FreqDist({',': 54, 'the': 44, 'and': 26, '.': 26, 'of': 25, 'in': 25, 'his': 14, 'Washington': 11, 'he': 10, 'to': 9, ...})

In [8]:
# This is simply the number of documents that contain a specific word out of all the documents we have
# So in this case we have 10 documents since we know our first document is about
from __future__ import division
import math
def idf(dataset, term):
    # count eh uma lista de true e false
    count = [term in dataset[file_name] for file_name in dataset]
    # the log of total numbers of documents we have over how many documents contain this term
    inv_df = math.log(len(count)/sum(count))
    return inv_df

In [9]:
#This is our score for the word "world across all our document"
idf(dataset, "world")

0.5108256237659907

In [10]:
# The last step is to look for the words with the highest scores.
from __future__ import division
def tfidf(dataset, filename, n):
    term_scores = {}
    file_id = tf(dataset,filename)
    for term in file_id:
        if term.isalpha():
            idf_value = idf(dataset, term)
            tf_value = tf(dataset, filename)[term]
            tfidf_value = tf_value * idf_value
            # We are just rounding off the number here.  We are storing each score in the dictionary.
            term_scores[term] = round(tfidf_value,2)
    # We are sorting by the values to get the highest scores.  
    #Yes, "n" is just looking at the index to help up get back a specific number.
    return sorted(term_scores.items(), key=lambda x:-x[1])[:n]  

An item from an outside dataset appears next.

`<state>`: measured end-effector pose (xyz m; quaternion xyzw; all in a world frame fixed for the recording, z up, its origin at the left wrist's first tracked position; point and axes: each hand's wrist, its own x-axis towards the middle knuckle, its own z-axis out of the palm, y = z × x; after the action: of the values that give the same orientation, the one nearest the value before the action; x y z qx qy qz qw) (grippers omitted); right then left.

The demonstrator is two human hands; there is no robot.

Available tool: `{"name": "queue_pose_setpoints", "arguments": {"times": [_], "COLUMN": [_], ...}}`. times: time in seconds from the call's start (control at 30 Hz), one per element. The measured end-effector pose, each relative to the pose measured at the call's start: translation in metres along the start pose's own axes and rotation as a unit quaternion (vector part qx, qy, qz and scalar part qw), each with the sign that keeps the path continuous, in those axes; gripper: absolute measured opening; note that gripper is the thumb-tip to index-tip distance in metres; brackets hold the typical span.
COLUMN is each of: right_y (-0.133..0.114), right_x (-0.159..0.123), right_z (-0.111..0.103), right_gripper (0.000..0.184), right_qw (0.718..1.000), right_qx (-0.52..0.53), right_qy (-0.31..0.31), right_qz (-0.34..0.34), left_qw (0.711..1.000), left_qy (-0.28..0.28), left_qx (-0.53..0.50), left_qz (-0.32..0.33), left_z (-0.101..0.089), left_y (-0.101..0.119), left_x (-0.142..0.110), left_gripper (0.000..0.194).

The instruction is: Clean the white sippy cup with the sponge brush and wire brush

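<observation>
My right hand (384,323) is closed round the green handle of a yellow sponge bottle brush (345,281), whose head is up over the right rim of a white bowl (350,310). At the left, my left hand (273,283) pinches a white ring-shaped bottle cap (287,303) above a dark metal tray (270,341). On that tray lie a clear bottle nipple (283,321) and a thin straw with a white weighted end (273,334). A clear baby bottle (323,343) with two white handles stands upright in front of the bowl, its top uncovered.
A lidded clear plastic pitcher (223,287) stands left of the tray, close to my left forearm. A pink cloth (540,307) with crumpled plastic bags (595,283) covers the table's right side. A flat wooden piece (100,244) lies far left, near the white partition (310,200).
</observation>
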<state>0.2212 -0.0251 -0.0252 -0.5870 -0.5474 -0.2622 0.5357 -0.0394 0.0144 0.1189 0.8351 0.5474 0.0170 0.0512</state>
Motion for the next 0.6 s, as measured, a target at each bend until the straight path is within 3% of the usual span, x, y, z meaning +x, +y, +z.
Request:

# OBS. Here, sorted(), takes the dictionary items and then wants to know how to sort them.  
# The x in the lambda function represents the values. 
# The dictionary items look like tuples (key, value) when we call the .items() method. 
# So x[1] refers to the value in that tuple.  Placing the "-" is reversing the order

In [12]:
# These were the top ten scoring word determined by IDF
# We can take a look at the words that are coming back and start to get a sense of what this document might be about
tfidf(dataset,"text-example_4.txt",10)

[('Washington', 25.33),
 ('President', 6.44),
 ('Continental', 4.82),
 ('preservation', 4.61),
 ('federal', 4.61),
 ('militia', 4.61),
 ('opposition', 4.61),
 ('generals', 4.61),
 ('presided', 4.61),
 ('armies', 4.61)]

In [13]:
# For our next step is to simply run through a for loop for every single document and just call
# our TF-IDF function
for file_name in dataset:
    print("{0}: \n {1} \n".format(file_name, tfidf(dataset,file_name,5)))

text-example_8.txt: 
 [('Titanic', 18.42), ('passengers', 11.51), ('maritime', 9.21), ('safety', 9.21), ('aboard', 9.21)] 

text-example_1.txt: 
 [('Soviet', 20.72), ('Union', 18.42), ('Axis', 16.12), ('Japan', 11.27), ('Germany', 11.27)] 

text-example_3.txt: 
 [('Napoleon', 32.19), ('French', 16.86), ('Coalition', 11.51), ('Prussia', 6.91), ('military', 6.02)] 

text-example_5.txt: 
 [('Newton', 23.03), ('scientists', 6.91), ('motion', 4.83), ('developed', 4.61), ('Trinity', 4.61)] 

text-example_7.txt: 
 [('Leonardo', 18.42), ('Vinci', 9.21), ('painting', 6.91), ('Renaissance', 4.61), ('inventions', 4.61)] 

text-example_2.txt: 
 [('Module', 16.12), ('lunar', 13.82), ('Armstrong', 13.82), ('Apollo', 11.51), ('Moon', 9.21)] 

text-example_9.txt: 
 [('Rockefeller', 23.03), ('Standard', 6.91), ('business', 6.91), ('Oil', 6.91), ('University', 4.83)] 

text-example_4.txt: 
 [('Washington', 25.33), ('President', 6.44), ('Continental', 4.82), ('preservation', 4.61), ('federal', 4.61)] 

t